YOUR INSTRUCTIONS:
Beneath this instruction is a listing. Transcribe from it only the stretch from the line with "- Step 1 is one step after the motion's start" through the line with "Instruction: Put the", both end lines included, exactly as written.

-------- GIVEN INFORMATION

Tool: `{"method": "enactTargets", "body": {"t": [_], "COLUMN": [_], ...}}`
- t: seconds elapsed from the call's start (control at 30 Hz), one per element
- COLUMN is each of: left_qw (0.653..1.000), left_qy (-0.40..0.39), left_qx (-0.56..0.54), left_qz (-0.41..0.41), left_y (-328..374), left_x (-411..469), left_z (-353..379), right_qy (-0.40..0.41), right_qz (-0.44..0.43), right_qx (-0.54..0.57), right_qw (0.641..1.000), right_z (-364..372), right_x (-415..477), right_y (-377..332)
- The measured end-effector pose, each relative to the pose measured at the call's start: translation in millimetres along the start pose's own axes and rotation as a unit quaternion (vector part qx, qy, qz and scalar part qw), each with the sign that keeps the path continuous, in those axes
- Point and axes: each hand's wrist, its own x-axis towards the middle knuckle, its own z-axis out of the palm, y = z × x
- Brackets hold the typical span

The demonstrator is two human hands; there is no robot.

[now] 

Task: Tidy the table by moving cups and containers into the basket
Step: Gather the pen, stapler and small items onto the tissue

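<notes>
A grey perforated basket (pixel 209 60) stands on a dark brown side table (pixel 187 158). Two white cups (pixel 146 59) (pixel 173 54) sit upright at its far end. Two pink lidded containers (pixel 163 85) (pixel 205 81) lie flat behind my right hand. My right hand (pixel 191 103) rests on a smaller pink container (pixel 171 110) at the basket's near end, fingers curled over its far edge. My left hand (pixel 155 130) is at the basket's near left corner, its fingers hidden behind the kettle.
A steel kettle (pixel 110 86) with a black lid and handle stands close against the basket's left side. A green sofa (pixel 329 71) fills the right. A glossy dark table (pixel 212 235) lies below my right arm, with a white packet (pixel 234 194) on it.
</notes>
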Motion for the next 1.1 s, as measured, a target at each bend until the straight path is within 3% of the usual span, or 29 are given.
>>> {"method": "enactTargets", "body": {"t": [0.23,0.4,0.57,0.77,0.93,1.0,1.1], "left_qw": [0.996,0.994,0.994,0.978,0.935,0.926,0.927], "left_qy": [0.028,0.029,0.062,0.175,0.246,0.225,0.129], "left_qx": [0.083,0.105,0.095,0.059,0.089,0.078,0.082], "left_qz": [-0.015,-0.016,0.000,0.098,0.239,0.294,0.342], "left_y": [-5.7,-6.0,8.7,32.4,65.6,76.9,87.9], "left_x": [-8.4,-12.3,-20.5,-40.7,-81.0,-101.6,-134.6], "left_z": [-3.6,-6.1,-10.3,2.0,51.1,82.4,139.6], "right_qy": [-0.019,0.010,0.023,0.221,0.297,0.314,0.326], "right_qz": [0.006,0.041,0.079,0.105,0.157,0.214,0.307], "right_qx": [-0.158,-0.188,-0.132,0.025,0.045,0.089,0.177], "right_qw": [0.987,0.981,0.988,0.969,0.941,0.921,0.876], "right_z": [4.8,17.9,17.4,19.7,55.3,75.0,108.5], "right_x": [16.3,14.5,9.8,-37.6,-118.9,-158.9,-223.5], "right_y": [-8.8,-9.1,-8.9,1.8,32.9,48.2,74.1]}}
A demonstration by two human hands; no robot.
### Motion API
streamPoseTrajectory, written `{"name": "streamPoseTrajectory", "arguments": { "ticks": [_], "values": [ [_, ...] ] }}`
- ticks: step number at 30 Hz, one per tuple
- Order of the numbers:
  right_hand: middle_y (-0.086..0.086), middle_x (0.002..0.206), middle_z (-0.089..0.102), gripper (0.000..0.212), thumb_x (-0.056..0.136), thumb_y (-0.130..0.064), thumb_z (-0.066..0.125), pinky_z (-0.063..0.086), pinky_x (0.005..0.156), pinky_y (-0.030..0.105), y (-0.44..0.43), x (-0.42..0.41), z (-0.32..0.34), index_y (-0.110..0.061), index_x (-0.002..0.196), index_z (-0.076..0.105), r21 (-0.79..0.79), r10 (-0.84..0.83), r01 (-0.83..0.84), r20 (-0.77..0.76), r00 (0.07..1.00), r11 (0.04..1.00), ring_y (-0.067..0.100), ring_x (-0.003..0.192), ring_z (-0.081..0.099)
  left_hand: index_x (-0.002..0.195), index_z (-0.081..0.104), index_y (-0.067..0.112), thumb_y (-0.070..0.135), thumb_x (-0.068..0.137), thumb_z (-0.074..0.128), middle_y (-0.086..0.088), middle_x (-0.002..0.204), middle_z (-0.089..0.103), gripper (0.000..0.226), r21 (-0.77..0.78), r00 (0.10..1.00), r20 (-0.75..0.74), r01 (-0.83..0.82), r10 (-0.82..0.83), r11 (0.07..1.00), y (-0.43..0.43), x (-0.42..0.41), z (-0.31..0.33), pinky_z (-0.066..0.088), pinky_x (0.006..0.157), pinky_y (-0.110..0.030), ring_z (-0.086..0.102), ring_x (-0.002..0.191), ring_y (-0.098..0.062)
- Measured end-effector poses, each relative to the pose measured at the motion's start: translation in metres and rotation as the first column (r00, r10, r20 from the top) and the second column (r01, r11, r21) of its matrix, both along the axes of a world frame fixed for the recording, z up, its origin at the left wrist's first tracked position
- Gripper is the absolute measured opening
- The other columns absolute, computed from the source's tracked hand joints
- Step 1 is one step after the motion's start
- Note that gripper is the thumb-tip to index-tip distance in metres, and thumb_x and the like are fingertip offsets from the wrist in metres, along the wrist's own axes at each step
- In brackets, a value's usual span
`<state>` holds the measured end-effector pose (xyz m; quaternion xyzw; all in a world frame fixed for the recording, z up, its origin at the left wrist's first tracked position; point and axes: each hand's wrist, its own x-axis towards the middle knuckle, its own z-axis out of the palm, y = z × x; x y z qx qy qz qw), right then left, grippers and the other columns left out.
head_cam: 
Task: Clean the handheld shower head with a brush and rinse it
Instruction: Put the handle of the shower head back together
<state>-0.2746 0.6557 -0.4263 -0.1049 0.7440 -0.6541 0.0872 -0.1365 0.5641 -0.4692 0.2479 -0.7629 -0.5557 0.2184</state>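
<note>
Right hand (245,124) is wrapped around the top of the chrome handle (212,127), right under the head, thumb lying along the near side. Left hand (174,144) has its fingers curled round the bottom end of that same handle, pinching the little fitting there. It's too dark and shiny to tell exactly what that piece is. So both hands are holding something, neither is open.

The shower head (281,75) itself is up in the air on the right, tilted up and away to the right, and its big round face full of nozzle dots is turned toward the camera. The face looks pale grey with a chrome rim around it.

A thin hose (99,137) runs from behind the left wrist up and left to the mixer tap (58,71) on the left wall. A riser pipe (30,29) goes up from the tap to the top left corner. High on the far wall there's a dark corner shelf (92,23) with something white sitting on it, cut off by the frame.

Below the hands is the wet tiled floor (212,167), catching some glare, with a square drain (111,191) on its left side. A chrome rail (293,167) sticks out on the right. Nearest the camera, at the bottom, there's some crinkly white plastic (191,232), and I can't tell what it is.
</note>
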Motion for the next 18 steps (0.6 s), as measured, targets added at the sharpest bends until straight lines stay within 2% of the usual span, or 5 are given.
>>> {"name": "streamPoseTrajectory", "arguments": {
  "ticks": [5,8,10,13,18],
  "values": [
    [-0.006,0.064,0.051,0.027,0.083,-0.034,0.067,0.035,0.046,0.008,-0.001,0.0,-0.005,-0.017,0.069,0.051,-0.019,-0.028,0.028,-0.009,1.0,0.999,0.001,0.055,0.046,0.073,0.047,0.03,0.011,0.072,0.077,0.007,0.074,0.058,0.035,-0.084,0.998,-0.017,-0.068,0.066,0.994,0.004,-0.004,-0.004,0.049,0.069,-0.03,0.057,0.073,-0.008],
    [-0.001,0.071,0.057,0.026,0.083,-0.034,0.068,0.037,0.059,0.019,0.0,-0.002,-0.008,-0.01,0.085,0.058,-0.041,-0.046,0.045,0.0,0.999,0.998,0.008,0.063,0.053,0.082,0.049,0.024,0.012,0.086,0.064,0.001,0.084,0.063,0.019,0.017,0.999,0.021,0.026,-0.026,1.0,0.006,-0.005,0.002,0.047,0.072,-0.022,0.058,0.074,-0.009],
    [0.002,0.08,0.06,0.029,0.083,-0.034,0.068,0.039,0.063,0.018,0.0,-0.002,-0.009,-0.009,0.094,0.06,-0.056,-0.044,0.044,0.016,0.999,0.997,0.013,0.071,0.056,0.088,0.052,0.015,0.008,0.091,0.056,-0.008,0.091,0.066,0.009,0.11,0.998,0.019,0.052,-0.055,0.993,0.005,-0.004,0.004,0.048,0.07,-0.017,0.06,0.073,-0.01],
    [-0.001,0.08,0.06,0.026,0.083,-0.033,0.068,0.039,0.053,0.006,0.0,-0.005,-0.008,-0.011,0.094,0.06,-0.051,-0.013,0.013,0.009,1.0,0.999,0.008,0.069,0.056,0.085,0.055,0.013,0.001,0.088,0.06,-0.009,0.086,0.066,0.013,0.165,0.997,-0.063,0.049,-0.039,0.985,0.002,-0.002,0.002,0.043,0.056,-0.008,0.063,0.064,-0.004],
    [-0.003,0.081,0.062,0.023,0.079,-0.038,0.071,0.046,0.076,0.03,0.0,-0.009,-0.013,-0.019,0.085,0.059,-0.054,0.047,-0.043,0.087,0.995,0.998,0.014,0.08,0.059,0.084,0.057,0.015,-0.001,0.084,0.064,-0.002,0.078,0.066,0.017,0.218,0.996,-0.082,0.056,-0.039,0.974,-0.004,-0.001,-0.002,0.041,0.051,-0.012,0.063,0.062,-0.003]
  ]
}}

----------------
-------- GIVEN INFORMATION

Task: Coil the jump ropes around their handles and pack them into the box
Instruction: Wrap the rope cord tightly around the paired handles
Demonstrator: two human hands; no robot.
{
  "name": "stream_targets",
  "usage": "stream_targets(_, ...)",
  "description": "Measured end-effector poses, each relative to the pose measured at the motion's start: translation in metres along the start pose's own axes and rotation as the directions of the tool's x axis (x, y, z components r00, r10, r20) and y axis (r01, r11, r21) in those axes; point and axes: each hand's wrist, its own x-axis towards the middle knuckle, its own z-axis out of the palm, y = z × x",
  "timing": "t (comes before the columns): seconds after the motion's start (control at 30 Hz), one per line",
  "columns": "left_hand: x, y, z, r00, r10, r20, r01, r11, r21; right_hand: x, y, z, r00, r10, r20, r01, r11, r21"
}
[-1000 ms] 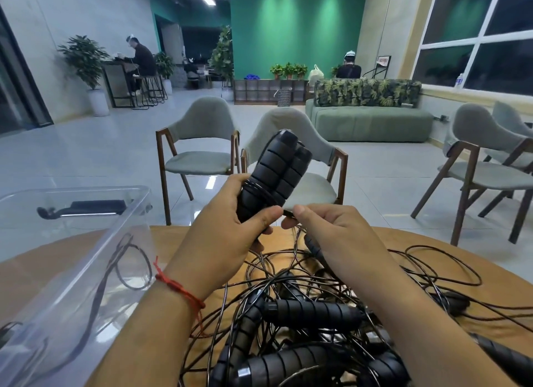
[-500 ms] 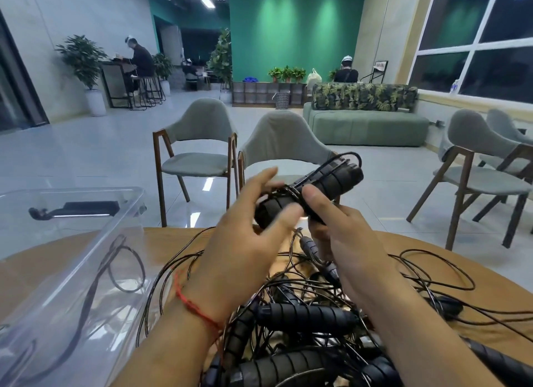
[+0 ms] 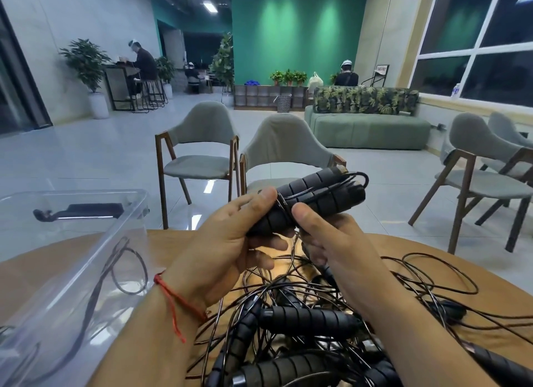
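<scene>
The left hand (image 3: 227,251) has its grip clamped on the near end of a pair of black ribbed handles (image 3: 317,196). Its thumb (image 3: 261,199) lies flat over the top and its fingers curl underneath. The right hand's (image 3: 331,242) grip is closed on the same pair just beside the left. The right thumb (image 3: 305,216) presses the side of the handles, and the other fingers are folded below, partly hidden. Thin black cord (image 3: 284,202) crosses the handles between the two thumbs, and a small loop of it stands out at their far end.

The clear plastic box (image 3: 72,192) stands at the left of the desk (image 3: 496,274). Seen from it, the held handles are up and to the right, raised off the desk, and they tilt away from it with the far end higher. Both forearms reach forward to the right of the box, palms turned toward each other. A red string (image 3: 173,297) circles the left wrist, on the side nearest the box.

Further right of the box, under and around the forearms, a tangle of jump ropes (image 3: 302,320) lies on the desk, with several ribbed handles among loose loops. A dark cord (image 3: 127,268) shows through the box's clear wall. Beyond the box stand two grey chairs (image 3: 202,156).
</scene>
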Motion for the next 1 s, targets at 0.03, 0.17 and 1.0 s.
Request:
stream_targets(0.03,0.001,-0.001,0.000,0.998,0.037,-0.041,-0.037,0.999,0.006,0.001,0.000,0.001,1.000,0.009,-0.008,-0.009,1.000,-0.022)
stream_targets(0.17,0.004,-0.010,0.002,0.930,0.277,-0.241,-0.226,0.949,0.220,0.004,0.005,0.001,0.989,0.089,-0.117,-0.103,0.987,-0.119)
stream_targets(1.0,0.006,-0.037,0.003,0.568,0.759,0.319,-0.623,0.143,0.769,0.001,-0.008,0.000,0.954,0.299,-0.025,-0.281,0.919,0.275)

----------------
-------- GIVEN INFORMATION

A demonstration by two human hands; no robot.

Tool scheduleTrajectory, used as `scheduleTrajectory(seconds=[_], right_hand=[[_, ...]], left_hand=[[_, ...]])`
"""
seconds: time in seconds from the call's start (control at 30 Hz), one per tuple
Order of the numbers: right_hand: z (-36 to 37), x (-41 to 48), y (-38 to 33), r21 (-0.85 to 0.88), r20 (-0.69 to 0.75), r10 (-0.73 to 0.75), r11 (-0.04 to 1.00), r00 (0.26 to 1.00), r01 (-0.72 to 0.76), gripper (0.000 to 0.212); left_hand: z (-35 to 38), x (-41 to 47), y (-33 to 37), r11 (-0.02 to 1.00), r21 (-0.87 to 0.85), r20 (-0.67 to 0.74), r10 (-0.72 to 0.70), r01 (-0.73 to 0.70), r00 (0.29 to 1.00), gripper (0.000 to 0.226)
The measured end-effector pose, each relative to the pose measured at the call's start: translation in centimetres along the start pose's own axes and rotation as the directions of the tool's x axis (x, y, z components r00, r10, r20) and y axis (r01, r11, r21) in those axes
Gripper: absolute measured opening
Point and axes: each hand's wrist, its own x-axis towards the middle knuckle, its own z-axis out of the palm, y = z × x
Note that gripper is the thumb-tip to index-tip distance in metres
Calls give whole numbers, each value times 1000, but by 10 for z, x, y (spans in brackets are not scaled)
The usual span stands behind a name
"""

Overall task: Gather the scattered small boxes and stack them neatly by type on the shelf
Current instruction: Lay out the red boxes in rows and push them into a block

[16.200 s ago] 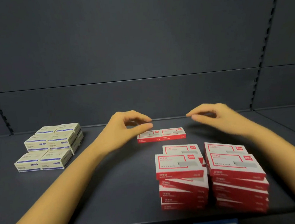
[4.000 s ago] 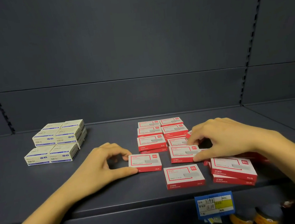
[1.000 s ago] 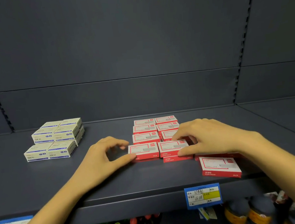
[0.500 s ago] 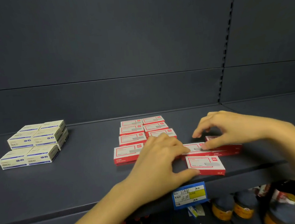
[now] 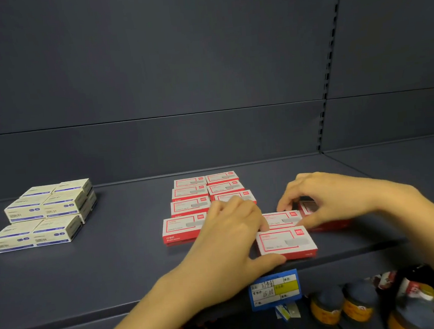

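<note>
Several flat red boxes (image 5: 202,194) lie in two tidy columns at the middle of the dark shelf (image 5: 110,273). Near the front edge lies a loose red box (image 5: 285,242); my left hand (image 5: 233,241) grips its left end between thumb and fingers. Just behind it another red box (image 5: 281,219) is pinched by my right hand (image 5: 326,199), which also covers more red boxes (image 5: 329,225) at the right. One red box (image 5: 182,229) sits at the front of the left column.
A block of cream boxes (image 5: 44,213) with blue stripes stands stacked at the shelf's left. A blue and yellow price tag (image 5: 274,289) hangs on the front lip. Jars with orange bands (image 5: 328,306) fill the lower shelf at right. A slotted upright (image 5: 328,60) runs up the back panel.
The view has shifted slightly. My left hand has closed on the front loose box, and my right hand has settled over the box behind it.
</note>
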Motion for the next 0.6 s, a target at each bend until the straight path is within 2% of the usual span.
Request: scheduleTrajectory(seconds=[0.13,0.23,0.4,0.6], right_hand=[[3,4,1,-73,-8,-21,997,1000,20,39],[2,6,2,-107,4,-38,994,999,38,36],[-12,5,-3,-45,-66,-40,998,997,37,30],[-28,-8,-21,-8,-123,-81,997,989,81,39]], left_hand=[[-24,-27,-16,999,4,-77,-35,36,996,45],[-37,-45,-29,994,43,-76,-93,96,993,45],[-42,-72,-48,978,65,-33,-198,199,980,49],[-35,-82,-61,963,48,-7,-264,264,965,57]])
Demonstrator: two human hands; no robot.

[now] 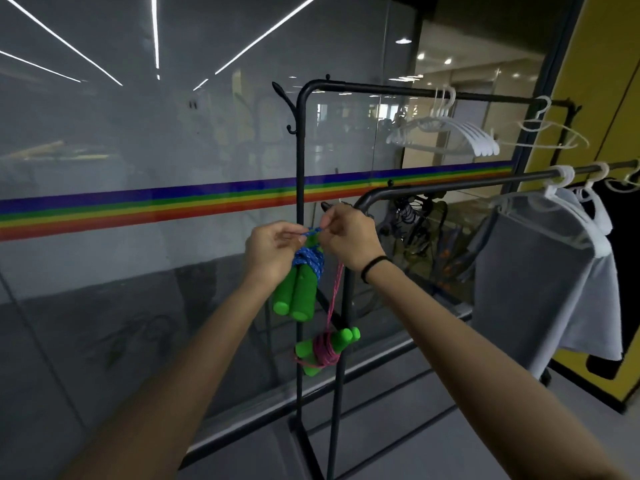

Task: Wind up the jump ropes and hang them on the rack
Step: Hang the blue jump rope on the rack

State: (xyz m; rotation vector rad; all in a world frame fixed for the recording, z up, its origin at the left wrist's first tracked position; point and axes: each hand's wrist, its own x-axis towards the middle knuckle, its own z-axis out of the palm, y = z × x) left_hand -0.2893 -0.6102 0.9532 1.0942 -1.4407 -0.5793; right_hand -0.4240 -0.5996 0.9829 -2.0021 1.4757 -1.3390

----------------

ANSWER SECTION:
- Step 1 is one step after the motion's start
- Note that gripper is the thumb-tip to index-tip distance in metres, and thumb_x and the like are fingertip offsets from the wrist in metres, along the wrist's own axes at each step
- In brackets, a value's usual span
`<state>` holds the measured end-effector pose (xyz m; quaternion xyzw; all in a world frame fixed for the recording, z up, its origin at the left wrist's first tracked position; point and axes: each hand's wrist, its own x-axis towards the middle knuckle, its own z-axis out of the palm, y = z × x; x y z qx qy qz qw), right then left, grippers and the other columns left out.
head_cam: 
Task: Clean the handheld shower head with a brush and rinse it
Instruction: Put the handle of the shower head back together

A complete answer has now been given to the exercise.